What to work on: Images are to be dropped, and the rest of the data reproduced exactly.

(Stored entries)

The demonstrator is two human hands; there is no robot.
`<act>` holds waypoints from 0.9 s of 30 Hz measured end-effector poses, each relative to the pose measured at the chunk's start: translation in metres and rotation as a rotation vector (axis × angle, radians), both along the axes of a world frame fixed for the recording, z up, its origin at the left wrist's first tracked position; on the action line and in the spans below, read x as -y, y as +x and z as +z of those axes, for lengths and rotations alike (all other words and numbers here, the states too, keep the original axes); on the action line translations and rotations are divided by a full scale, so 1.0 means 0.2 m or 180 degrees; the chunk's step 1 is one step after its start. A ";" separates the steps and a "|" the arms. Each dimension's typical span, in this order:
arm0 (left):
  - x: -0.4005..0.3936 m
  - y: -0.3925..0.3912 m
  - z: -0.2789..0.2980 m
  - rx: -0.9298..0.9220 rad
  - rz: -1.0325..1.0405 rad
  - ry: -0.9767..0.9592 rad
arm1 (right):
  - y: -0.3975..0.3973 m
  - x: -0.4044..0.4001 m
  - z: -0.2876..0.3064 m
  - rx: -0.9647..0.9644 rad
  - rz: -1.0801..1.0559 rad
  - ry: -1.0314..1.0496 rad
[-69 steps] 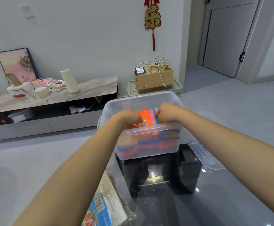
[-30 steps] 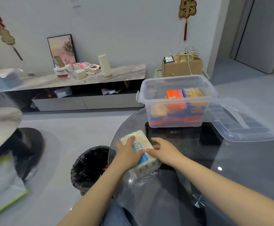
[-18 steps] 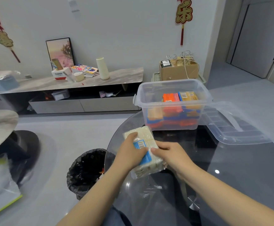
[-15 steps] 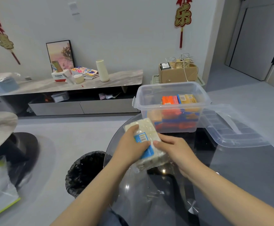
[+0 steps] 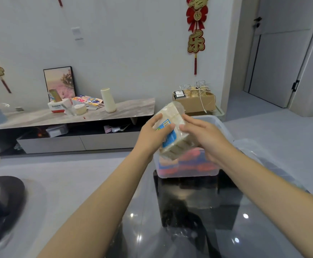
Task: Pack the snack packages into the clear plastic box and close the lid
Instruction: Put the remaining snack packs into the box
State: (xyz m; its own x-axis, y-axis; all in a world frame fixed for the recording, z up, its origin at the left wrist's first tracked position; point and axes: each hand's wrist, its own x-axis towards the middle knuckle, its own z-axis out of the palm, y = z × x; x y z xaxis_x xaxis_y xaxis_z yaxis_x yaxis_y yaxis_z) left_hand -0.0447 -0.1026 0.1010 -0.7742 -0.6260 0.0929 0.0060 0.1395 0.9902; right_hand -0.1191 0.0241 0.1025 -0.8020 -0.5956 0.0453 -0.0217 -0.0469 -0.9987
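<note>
Both my hands hold a pale, clear-wrapped snack package with a blue label, tilted in the air over the near left part of the clear plastic box. My left hand grips its left side, and my right hand holds its right side with the fingers spread. Inside the box lie several orange and blue snack packages, partly hidden by my hands. The box's clear lid lies open to the right of the box on the dark glass table.
A crumpled clear plastic bag lies on the table near me. Behind the box stands a cardboard carton on a crate. A low marble TV cabinet with small items runs along the wall at the left.
Both hands have lifted the pale package off the table and carried it up and forward to above the box. The view has tilted up and shifted right.
</note>
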 end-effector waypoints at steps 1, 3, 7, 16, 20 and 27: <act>0.02 -0.04 0.00 -0.0028 -0.0037 0.0100 | -0.03 0.04 0.02 -0.0073 -0.0132 0.0016; 0.06 -0.12 0.01 -0.0008 -0.0131 0.0217 | -0.11 0.14 0.04 -0.0190 -0.0355 0.0047; 0.14 -0.23 0.01 0.0231 -0.0305 0.0298 | -0.20 0.31 0.03 -0.0346 -0.0526 0.0251; 0.26 -0.37 -0.04 0.0810 -0.0415 0.0650 | -0.31 0.47 -0.11 -0.0648 -0.0595 0.1006; 0.25 -0.38 -0.04 0.1045 -0.0299 0.0854 | -0.29 0.48 -0.19 -0.0561 -0.0218 0.1604; 0.27 -0.36 -0.08 0.1588 -0.0234 -0.0400 | -0.35 0.44 -0.15 -0.0111 0.0227 0.1704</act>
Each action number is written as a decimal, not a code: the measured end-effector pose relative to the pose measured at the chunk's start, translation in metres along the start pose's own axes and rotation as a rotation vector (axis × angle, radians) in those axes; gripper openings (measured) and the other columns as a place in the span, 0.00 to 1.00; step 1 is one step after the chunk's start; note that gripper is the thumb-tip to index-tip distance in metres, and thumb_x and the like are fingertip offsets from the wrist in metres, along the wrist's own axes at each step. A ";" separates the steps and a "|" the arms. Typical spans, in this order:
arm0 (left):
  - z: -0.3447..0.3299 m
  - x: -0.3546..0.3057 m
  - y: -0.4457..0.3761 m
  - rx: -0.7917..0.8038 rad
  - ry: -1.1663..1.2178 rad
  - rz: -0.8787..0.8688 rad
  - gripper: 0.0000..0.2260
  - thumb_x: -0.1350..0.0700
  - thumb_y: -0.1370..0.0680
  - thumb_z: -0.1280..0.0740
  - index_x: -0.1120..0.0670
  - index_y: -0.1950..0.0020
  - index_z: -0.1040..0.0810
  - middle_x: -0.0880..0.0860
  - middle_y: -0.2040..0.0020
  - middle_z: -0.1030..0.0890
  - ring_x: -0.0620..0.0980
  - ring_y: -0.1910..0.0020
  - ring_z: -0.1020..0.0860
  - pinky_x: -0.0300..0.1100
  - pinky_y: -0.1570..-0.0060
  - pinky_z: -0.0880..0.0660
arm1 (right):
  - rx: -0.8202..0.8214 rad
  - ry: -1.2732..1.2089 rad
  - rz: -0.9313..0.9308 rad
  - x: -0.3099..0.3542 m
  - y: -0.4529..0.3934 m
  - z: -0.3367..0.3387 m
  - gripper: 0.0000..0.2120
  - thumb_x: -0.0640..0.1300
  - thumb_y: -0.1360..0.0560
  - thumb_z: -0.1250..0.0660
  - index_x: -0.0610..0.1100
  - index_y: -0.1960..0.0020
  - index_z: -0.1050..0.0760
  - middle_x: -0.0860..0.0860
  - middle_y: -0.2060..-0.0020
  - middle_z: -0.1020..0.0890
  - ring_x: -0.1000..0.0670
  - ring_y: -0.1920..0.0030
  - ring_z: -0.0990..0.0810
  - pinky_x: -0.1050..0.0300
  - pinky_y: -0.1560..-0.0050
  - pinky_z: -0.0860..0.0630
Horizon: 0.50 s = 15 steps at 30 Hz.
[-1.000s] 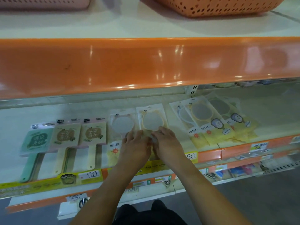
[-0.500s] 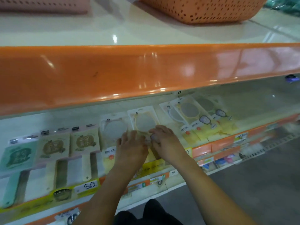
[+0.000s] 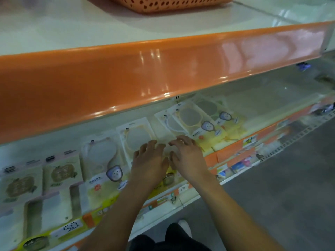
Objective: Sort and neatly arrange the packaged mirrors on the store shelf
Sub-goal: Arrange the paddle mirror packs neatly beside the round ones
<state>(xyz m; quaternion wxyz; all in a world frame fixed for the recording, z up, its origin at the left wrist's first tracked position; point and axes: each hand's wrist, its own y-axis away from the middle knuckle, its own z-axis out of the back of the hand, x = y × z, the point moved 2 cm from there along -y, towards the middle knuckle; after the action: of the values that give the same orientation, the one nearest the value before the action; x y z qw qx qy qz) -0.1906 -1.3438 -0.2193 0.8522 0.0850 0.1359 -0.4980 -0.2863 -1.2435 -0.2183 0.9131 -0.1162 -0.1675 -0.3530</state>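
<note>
A packaged mirror with a yellow frame (image 3: 137, 136) lies flat on the lower shelf, and both of my hands rest on its lower half. My left hand (image 3: 148, 160) lies palm down on it with fingers spread. My right hand (image 3: 186, 156) is beside it, thumbs nearly touching, fingers slightly curled at the package's right edge. No closed grip shows. Left of it lies a white-framed mirror package (image 3: 101, 156). To the right, several mirror packages (image 3: 192, 116) overlap in a slanted pile.
Beige handled-mirror packages (image 3: 59, 173) lie at the far left. The orange rim of the upper shelf (image 3: 126, 78) overhangs the mirrors, with an orange basket (image 3: 172, 4) on top. Price labels (image 3: 70, 229) line the lower shelf's front edge. Grey floor (image 3: 272, 196) is at the right.
The view has swung right and tilted. My hands have stayed on the yellow-framed package, and the fingers have spread flatter than before.
</note>
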 end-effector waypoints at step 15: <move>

Answer for this exercise:
The demonstrator is two human hands; there is no robot.
`<act>` holds waypoints from 0.9 s of 30 Hz measured end-effector poses, each relative to the pose measured at the chunk's start: translation in metres and rotation as a rotation vector (axis × angle, radians), both along the axes of a world frame fixed for the recording, z up, its origin at the left wrist's first tracked position; on the action line and in the spans below, read x as -y, y as +x and z as +z of those axes, for lengths and rotations alike (all other words and numbers here, the states too, keep the original axes); on the action line translations and rotations are divided by a full scale, so 1.0 means 0.2 m or 180 degrees; the chunk's step 1 is one step after its start. A ";" separates the steps and a "|" the arms. Each dimension's typical span, in this order:
arm0 (left):
  - x: -0.4005..0.3936 m
  - y: -0.3925..0.3912 m
  - z: -0.2789..0.2980 m
  - rx: -0.9298..0.9220 rad
  - rz: -1.0325..1.0405 rad
  - ry: -0.9767..0.9592 rad
arm1 (right):
  - y: -0.3975..0.3973 m
  - x: -0.4044..0.4001 m
  - z: -0.2876..0.3064 m
  - rx: -0.9647..0.9644 rad
  - rz: -1.0801..1.0559 rad
  - ry: -1.0314..1.0496 rad
[-69 steps] 
[-30 steps] 
[-18 steps] 
[-15 steps] 
[+0 steps] 
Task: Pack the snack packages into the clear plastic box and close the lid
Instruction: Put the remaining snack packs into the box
State: (xyz m; its own x-axis, y-axis; all in a world frame fixed for the recording, z up, its origin at the left wrist's first tracked position; point and axes: each hand's wrist, its own x-axis towards the middle knuckle, its own z-axis out of the palm, y = z × x; x y z xaxis_x xaxis_y xaxis_z yaxis_x yaxis_y yaxis_z) left_hand -0.0447 -0.1026 0.1010 -0.7742 -0.6260 0.0929 0.0060 0.1395 0.9902; right_hand -0.1191 0.0241 0.1025 -0.8020 -0.5956 0.0453 -0.0217 -0.0469 -0.9987
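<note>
Both my hands hold a pale, clear-wrapped snack package with a blue label, tilted in the air over the near left part of the clear plastic box. My left hand grips its left side, and my right hand holds its right side with the fingers spread. Inside the box lie several orange and blue snack packages, partly hidden by my hands. The box's clear lid lies open to the right of the box on the dark glass table.
A crumpled clear plastic bag lies on the table near me. Behind the box stands a cardboard carton on a crate. A low marble TV cabinet with small items runs along the wall at the left.
Both hands have lifted the pale package off the table and carried it up and forward to above the box. The view has tilted up and shifted right.
</note>
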 end-effector waypoints at steps 1, 3, 7, 16, 20 and 27: <act>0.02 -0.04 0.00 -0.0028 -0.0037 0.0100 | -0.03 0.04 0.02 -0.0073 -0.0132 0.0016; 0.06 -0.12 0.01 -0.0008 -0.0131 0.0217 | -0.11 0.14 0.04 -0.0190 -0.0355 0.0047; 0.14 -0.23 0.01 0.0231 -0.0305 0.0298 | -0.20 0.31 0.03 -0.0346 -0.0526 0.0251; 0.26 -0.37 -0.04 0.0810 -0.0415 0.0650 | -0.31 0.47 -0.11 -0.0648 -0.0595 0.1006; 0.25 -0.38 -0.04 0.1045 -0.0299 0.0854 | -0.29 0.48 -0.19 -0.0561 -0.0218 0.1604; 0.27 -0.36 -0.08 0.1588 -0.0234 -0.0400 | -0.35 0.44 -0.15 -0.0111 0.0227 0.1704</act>
Each action number is written as a decimal, not a code: the measured end-effector pose relative to the pose measured at the chunk's start, translation in metres along the start pose's own axes and rotation as a rotation vector (axis × angle, radians) in those axes; gripper openings (measured) and the other columns as a place in the span, 0.00 to 1.00; step 1 is one step after the chunk's start; note that gripper is the thumb-tip to index-tip distance in metres, and thumb_x and the like are fingertip offsets from the wrist in metres, along the wrist's own axes at each step. A ";" separates the steps and a "|" the arms. Typical spans, in this order:
arm0 (left):
  - z: -0.3447..0.3299 m
  - x: -0.3546..0.3057 m
  - y: -0.4457..0.3761 m
  - rx: -0.7917..0.8038 rad
  - ry: -1.1663..1.2178 rad
  - rz: -0.8787..0.8688 rad
  - gripper: 0.0000..0.2260
  - thumb_x: -0.1350..0.0700
  - thumb_y: -0.1370..0.0680
  - thumb_z: -0.1280..0.0740
  - index_x: -0.1120..0.0670
  - index_y: -0.1950..0.0020
  - index_z: -0.1040..0.0810
  - middle_x: -0.0880..0.0860
  - middle_y: -0.2040..0.0020
  - middle_z: -0.1030..0.0890
  - ring_x: -0.0620..0.0980
  - ring_y: -0.1910..0.0020
  - ring_z: -0.1020..0.0860
  - pinky_x: -0.0300..0.1100
  - pinky_y: -0.1570..-0.0060
  - pinky_z: -0.0880..0.0660
arm1 (right):
  - rx: -0.8202..0.8214 rad
  - ry: -1.2732..1.2089 rad
  - rz: -0.9313..0.9308 rad
  - x: -0.3099..0.3542 m
  - y: -0.4529..0.3934 m
  - z: -0.3367..0.3387 m
  - gripper: 0.0000..0.2120
  - thumb_x: -0.0640..0.1300
  - thumb_y: -0.1360..0.0560
  - thumb_z: -0.1250..0.0660
  - index_x: -0.0610..0.1100
  - index_y: -0.1960..0.0020
  - index_z: -0.1050..0.0760
  - middle_x: -0.0860..0.0860
  - middle_y: -0.2060..-0.0020
  - middle_z: -0.1020..0.0890
  - ring_x: -0.1000..0.0670
  - ring_y: -0.1920..0.0030
  - ring_z: -0.0990..0.0810
  - pinky_x: -0.1050..0.0300
  - pinky_y: -0.1560..-0.0050
  - pinky_z: -0.0860..0.0630
Horizon: 0.50 s = 15 steps at 30 Hz.
[-1.000s] 
[-0.500s] 
[+0.000s] 
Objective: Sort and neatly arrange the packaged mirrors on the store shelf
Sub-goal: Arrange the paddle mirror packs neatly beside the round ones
<state>(xyz m; quaternion wxyz; all in a world frame fixed for the recording, z up, its origin at the left wrist's first tracked position; point and axes: each hand's wrist, its own y-axis away from the middle knuckle, its own z-axis out of the back of the hand, x = y × z, the point moved 2 cm from there along -y, towards the middle knuckle; after the action: of the values that give the same orientation, the one nearest the value before the action; x y z qw qx qy qz) -0.1906 -1.3438 -0.2193 0.8522 0.0850 0.1359 -0.4980 -0.2863 -1.2435 -0.2183 0.9131 -0.1162 -0.1675 -0.3530</state>
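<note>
A packaged mirror with a yellow frame (image 3: 137, 136) lies flat on the lower shelf, and both of my hands rest on its lower half. My left hand (image 3: 148, 160) lies palm down on it with fingers spread. My right hand (image 3: 186, 156) is beside it, thumbs nearly touching, fingers slightly curled at the package's right edge. No closed grip shows. Left of it lies a white-framed mirror package (image 3: 101, 156). To the right, several mirror packages (image 3: 192, 116) overlap in a slanted pile.
Beige handled-mirror packages (image 3: 59, 173) lie at the far left. The orange rim of the upper shelf (image 3: 126, 78) overhangs the mirrors, with an orange basket (image 3: 172, 4) on top. Price labels (image 3: 70, 229) line the lower shelf's front edge. Grey floor (image 3: 272, 196) is at the right.
The view has swung right and tilted. My hands have stayed on the yellow-framed package, and the fingers have spread flatter than before.
</note>
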 end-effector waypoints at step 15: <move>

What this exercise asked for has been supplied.